# [Problem statement]
Review the listing and copy each line that holds the word "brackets".

# [Provided material]

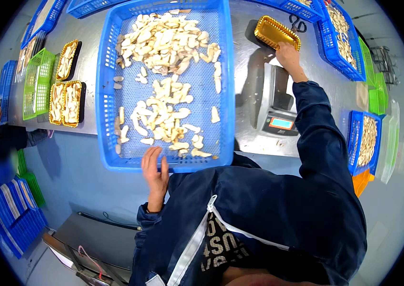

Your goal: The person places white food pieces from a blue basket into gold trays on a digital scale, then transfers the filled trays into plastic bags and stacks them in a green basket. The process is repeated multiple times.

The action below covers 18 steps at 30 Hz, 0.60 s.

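My right hand (288,59) grips the near right end of a gold tray with a scalloped rim (275,31), just beyond a digital scale (277,118) with a lit display. No mushrooms show in that tray. At the near left edge of a large blue perforated crate (231,107), my left hand (154,169) has its fingers apart and holds nothing. Inside the crate lie sliced pale mushrooms (168,39), in a large heap at the far end and a looser pile (166,121) nearer me. Black-handled scissors (298,24) lie beside the gold tray.
Gold trays filled with mushroom slices (71,103) sit on the steel table (89,71) at left, beside a green basket (37,84). Blue crates of mushrooms (361,141) stand at right. Another person (5,139) is at the far left. Stacked blue crates (12,214) stand at lower left.
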Tool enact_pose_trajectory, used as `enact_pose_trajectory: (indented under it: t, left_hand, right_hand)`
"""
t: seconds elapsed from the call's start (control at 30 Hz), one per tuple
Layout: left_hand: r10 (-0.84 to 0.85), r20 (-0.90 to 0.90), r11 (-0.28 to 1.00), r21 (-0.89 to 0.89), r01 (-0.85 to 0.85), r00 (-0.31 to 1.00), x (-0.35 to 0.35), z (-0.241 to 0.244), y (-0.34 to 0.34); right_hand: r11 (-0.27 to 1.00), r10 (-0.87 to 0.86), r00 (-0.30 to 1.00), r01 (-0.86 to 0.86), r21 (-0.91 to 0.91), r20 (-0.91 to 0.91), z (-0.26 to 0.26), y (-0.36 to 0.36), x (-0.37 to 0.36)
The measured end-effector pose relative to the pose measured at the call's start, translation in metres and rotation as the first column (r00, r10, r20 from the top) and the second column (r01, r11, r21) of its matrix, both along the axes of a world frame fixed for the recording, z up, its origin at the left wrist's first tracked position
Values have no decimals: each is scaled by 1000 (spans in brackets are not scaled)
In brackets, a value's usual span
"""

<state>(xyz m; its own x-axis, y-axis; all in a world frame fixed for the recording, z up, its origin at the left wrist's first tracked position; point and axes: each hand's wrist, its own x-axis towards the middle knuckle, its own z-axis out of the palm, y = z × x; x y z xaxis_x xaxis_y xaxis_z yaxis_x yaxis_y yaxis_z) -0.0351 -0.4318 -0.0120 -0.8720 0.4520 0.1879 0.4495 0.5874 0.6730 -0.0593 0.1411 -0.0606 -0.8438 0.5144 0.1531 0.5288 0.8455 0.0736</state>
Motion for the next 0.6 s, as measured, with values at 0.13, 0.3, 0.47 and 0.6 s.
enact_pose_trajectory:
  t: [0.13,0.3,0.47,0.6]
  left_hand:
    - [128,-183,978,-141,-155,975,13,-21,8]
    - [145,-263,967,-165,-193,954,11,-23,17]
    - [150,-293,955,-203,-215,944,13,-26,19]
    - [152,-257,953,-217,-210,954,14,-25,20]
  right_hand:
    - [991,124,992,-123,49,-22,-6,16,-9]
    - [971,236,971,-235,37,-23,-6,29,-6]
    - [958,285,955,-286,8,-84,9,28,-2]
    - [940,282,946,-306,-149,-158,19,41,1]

# [Written answer]
Values have no decimals: each is scaled by 1000 (spans in brackets are not scaled)
In brackets, a value's usual span

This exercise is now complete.